> [What to work on]
Each line from the one containing "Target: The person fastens" to the end of the records should be copied exactly, and no other line.

BEGIN Source data

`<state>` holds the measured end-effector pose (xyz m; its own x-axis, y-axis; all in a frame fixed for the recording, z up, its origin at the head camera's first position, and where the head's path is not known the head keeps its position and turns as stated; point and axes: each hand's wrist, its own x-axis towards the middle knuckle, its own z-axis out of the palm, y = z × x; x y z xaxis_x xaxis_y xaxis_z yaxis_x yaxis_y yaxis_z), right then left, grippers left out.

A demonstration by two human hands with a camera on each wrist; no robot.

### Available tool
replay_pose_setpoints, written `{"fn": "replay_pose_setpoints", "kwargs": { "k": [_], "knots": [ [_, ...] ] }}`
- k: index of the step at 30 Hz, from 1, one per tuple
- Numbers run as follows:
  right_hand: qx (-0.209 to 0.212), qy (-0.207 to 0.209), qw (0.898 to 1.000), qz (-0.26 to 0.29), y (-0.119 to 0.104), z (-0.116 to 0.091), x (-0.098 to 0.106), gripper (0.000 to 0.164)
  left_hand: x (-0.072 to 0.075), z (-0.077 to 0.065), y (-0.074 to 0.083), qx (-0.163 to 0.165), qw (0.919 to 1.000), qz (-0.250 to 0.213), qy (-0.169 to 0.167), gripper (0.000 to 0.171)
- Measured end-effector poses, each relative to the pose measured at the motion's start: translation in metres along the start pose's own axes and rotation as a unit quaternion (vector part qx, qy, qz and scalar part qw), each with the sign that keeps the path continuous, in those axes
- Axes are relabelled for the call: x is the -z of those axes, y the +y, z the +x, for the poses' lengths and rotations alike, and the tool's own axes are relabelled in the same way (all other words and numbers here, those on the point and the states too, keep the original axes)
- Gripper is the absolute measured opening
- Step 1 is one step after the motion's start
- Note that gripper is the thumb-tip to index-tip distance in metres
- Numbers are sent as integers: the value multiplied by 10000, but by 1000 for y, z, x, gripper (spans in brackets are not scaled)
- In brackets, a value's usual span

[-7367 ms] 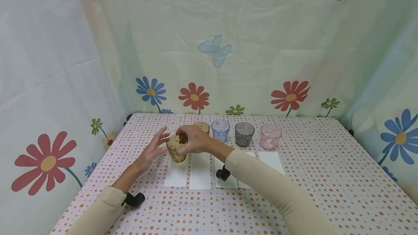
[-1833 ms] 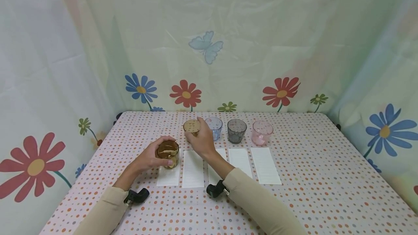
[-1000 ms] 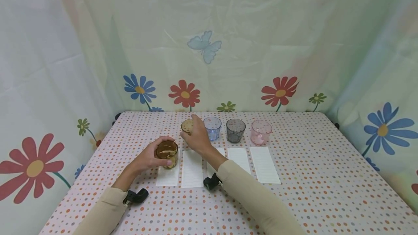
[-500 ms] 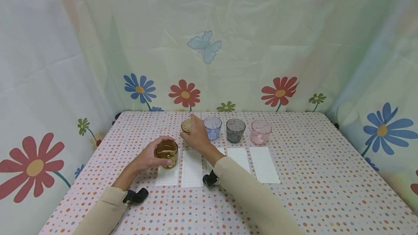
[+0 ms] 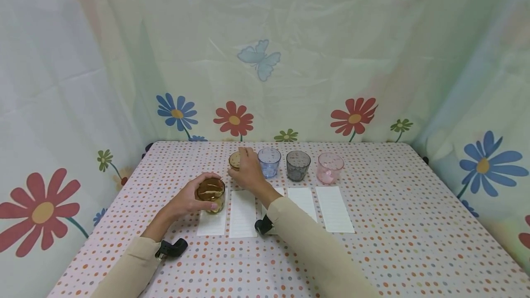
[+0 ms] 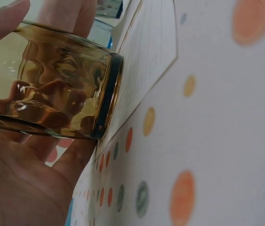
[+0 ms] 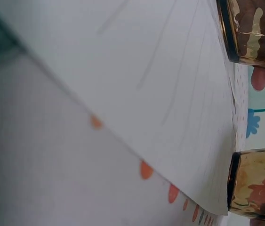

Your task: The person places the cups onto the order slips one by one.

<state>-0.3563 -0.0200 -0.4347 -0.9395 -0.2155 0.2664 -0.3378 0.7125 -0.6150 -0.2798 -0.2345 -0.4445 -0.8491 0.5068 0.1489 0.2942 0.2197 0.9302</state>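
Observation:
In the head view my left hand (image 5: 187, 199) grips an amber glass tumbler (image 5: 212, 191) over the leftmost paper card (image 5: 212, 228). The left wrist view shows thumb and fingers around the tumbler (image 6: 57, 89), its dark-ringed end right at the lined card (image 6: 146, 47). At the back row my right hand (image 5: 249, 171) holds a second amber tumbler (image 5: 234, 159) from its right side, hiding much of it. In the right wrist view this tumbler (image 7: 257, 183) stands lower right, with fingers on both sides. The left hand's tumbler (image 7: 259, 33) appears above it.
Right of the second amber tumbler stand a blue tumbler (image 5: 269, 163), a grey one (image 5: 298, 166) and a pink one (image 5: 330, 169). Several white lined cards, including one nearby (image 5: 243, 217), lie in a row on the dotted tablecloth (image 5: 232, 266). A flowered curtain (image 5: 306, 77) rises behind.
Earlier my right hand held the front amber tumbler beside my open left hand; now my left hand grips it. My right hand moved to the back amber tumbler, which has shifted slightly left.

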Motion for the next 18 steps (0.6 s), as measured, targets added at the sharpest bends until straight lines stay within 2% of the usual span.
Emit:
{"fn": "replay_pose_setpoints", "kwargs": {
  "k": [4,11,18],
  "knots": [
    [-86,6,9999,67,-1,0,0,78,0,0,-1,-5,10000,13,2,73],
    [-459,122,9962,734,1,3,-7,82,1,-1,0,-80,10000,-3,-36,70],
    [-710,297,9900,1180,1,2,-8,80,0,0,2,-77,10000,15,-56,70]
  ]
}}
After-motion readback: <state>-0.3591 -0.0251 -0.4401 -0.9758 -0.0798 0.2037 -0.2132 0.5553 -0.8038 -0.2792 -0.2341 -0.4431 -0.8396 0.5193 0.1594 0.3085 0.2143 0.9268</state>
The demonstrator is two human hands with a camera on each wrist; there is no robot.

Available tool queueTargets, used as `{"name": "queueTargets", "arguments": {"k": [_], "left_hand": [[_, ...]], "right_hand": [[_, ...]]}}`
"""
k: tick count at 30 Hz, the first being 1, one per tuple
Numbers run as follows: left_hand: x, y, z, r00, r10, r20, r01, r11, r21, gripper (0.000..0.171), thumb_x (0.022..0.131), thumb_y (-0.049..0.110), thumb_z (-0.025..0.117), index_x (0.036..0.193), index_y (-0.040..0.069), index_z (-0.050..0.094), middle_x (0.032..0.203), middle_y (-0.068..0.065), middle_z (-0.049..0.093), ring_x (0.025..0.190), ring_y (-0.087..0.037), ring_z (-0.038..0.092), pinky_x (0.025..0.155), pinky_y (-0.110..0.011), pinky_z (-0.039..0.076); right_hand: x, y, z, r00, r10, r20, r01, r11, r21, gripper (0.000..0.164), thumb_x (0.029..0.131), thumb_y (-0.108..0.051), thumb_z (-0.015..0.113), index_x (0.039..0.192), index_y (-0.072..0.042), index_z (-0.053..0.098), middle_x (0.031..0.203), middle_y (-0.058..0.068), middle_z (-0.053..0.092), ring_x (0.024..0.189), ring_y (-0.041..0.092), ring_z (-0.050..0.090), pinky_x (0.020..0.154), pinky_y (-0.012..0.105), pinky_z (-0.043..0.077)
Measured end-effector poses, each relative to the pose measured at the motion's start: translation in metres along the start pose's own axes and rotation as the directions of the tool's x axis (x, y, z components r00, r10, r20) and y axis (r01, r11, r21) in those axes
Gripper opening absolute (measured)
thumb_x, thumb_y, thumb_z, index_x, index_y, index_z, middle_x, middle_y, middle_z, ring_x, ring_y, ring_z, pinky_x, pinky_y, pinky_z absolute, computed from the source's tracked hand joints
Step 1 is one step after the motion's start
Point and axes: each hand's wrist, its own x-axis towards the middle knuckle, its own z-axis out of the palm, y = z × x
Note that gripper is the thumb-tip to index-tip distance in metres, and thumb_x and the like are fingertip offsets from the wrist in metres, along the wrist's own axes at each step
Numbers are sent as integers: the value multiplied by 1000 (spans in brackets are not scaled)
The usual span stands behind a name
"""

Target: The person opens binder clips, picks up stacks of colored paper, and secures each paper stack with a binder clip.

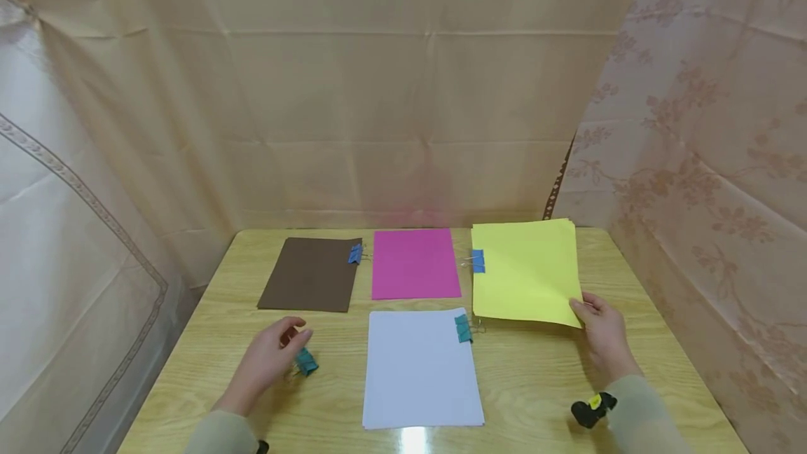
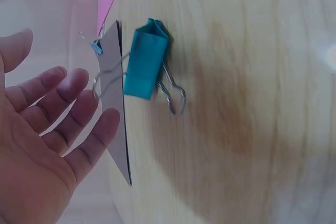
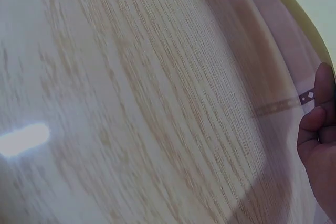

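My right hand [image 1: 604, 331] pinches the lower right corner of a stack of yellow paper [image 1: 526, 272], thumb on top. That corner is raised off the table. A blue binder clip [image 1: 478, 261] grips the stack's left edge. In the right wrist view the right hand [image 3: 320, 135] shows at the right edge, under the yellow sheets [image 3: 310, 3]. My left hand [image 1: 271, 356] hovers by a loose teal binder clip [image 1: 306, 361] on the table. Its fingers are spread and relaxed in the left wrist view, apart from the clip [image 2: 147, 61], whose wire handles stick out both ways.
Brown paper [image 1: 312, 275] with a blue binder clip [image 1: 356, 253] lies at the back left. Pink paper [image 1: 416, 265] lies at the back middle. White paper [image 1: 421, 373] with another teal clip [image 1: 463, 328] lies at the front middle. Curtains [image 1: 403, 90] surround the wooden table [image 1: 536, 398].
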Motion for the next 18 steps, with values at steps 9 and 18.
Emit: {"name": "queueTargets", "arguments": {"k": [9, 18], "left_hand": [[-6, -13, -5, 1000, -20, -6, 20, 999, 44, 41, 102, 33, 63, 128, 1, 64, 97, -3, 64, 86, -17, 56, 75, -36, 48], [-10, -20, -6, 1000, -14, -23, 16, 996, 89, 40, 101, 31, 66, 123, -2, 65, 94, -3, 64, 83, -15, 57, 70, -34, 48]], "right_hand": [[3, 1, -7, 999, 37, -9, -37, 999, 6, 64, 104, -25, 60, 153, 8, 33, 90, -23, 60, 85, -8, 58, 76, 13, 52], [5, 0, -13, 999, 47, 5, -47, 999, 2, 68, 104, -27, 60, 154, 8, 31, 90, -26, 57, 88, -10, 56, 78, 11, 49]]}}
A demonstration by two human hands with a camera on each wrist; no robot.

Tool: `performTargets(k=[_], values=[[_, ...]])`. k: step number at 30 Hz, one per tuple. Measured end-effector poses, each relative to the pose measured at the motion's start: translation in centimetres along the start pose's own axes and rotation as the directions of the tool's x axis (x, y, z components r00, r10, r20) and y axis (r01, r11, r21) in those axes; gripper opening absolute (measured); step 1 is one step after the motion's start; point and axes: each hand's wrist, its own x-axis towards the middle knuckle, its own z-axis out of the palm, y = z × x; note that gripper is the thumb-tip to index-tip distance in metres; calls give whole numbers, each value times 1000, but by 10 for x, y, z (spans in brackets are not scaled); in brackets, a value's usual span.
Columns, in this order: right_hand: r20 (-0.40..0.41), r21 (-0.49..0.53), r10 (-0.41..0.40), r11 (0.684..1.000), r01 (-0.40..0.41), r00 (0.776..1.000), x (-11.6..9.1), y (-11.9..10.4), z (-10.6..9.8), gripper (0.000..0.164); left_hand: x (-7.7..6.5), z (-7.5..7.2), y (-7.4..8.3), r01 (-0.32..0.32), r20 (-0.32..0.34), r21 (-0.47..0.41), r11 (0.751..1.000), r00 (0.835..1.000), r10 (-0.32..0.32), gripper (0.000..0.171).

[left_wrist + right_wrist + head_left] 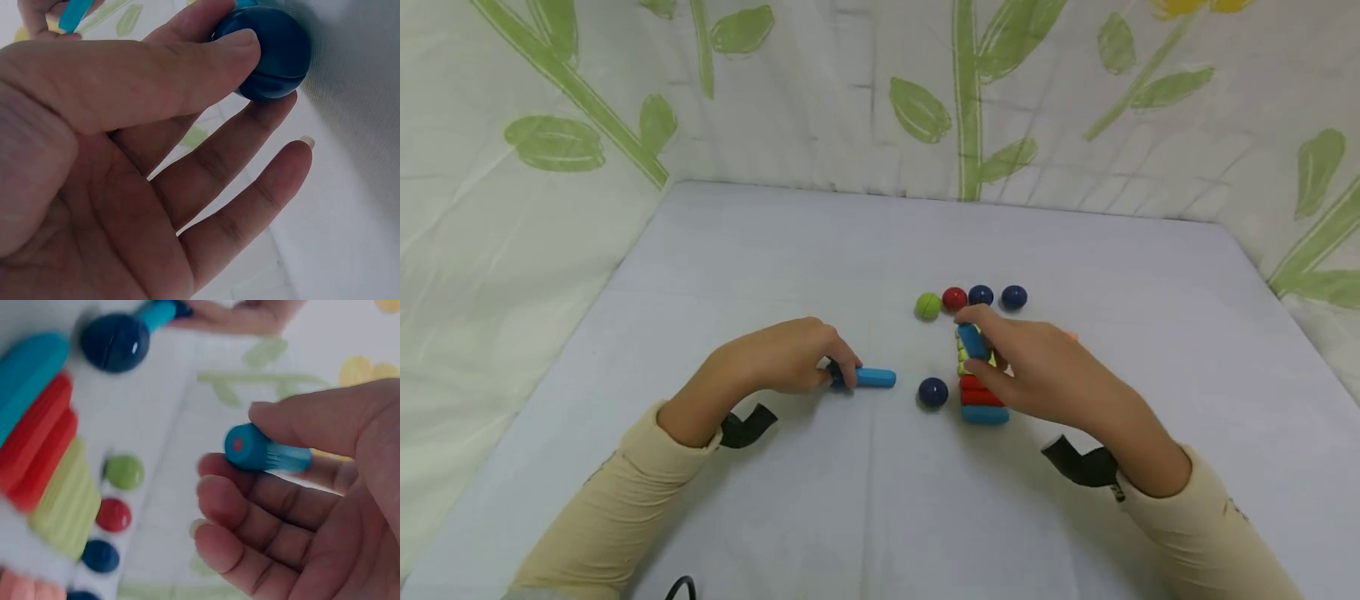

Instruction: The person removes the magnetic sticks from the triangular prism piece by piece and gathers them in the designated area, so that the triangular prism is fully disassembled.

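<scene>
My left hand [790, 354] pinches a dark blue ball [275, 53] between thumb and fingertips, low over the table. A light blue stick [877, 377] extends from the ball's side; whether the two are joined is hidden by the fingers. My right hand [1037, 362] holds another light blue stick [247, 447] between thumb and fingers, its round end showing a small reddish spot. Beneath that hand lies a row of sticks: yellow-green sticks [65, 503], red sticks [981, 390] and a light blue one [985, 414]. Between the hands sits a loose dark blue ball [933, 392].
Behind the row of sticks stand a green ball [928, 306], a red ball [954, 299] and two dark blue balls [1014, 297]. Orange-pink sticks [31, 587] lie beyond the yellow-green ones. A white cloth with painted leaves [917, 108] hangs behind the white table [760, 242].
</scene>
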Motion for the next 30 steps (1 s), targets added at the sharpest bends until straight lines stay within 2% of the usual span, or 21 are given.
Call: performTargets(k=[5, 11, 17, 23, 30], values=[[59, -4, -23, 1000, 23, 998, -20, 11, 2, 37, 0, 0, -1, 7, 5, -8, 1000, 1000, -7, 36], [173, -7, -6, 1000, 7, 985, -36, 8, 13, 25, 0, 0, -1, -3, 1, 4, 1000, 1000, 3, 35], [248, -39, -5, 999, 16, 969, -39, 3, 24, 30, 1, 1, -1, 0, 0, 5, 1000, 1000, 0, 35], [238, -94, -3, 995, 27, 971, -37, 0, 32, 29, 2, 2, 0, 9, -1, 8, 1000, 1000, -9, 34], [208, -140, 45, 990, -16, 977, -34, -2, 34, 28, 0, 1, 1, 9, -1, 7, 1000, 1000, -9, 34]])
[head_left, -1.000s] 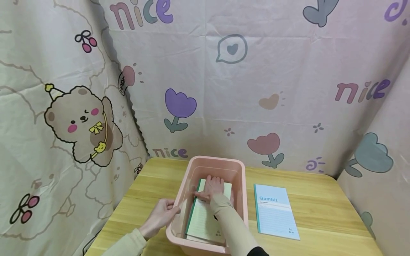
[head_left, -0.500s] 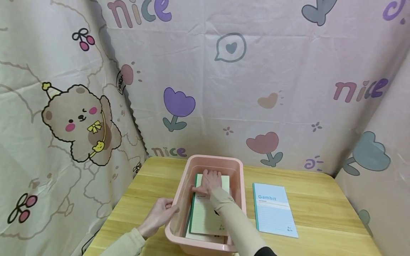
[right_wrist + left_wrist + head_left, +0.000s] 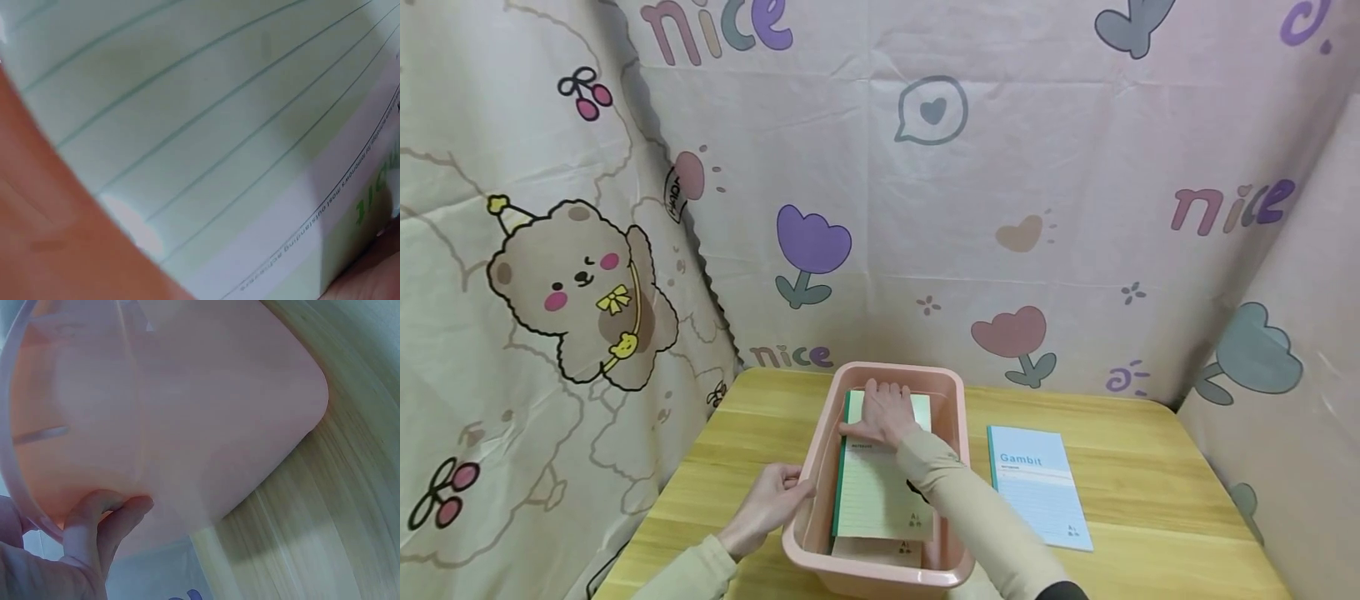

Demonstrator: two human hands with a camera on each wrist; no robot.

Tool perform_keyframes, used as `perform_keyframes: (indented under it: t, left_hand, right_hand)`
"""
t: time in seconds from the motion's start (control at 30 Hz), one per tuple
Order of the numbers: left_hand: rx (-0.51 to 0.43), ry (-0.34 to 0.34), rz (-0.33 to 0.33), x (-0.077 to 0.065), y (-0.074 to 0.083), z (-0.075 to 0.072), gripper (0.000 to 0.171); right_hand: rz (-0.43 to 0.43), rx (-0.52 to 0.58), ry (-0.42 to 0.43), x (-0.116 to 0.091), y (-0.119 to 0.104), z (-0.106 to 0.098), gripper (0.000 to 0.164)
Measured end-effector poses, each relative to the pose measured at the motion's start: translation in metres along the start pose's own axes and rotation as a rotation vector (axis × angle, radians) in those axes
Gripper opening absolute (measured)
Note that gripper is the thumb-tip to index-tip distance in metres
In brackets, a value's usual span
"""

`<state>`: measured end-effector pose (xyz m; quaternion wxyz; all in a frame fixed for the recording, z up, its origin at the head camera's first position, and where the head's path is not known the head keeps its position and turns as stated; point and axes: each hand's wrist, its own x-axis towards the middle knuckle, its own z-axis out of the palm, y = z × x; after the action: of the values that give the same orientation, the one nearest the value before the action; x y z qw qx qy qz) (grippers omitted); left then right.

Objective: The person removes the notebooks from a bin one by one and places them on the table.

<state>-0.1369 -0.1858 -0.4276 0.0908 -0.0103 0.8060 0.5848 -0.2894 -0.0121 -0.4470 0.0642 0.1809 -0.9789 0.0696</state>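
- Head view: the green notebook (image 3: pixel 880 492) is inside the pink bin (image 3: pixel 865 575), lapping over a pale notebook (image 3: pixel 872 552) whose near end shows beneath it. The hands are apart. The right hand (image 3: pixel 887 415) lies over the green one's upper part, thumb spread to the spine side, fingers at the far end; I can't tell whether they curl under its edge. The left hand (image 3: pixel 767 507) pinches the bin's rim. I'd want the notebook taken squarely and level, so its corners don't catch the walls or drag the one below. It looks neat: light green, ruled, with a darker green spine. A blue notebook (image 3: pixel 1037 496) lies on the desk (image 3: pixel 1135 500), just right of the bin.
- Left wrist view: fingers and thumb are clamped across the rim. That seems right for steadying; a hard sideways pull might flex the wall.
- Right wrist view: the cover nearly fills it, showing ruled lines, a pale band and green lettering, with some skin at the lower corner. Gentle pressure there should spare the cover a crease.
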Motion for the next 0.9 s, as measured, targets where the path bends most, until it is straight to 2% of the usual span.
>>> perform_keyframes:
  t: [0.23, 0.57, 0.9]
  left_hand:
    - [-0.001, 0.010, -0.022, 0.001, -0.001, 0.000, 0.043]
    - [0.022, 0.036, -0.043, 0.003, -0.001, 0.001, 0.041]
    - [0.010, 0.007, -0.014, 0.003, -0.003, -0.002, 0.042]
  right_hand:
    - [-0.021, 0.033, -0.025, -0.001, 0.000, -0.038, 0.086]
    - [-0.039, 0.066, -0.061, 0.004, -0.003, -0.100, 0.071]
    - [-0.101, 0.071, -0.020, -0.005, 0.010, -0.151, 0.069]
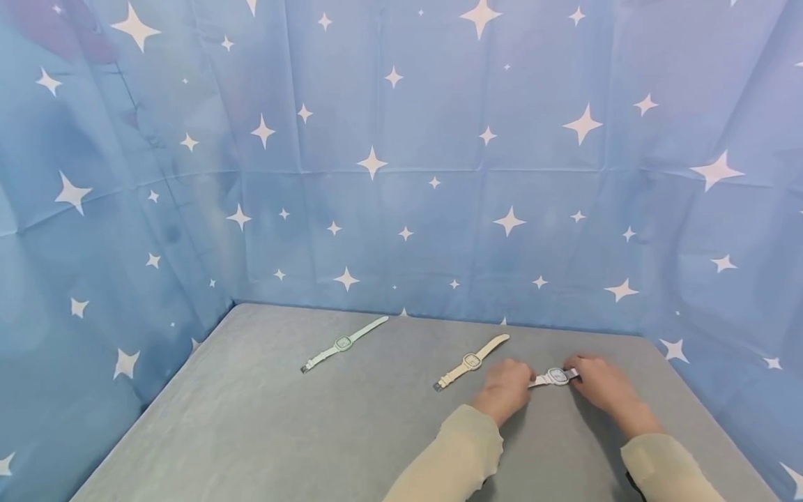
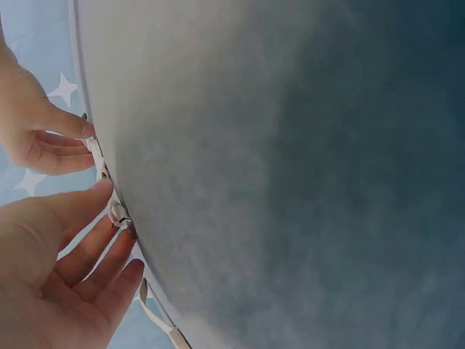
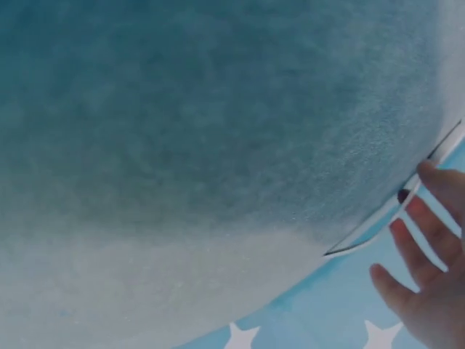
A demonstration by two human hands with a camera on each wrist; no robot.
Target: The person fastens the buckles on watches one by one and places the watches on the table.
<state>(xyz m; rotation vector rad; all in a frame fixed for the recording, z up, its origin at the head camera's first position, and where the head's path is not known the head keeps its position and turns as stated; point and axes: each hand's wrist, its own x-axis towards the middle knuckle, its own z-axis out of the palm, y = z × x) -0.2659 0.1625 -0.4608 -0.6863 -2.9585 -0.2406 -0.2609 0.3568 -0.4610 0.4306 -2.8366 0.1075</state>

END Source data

> [Answer for the task]
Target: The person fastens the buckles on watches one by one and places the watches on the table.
<state>(xyz m; rotation vector rad; all in a frame fixed for the recording, z up, its origin at the head camera's first position, and where the head's path is not known the head keeps its position and turns as stated; point and axes: each hand's wrist, its own x-axis towards the middle knuckle, its own z-axis out of the palm, y = z × x) -0.2659 0.1625 -0.4608 -0.6863 -2.9585 -0.2406 -0.2609 0.3568 -0.4610 0.4306 -2.8366 0.1075</state>

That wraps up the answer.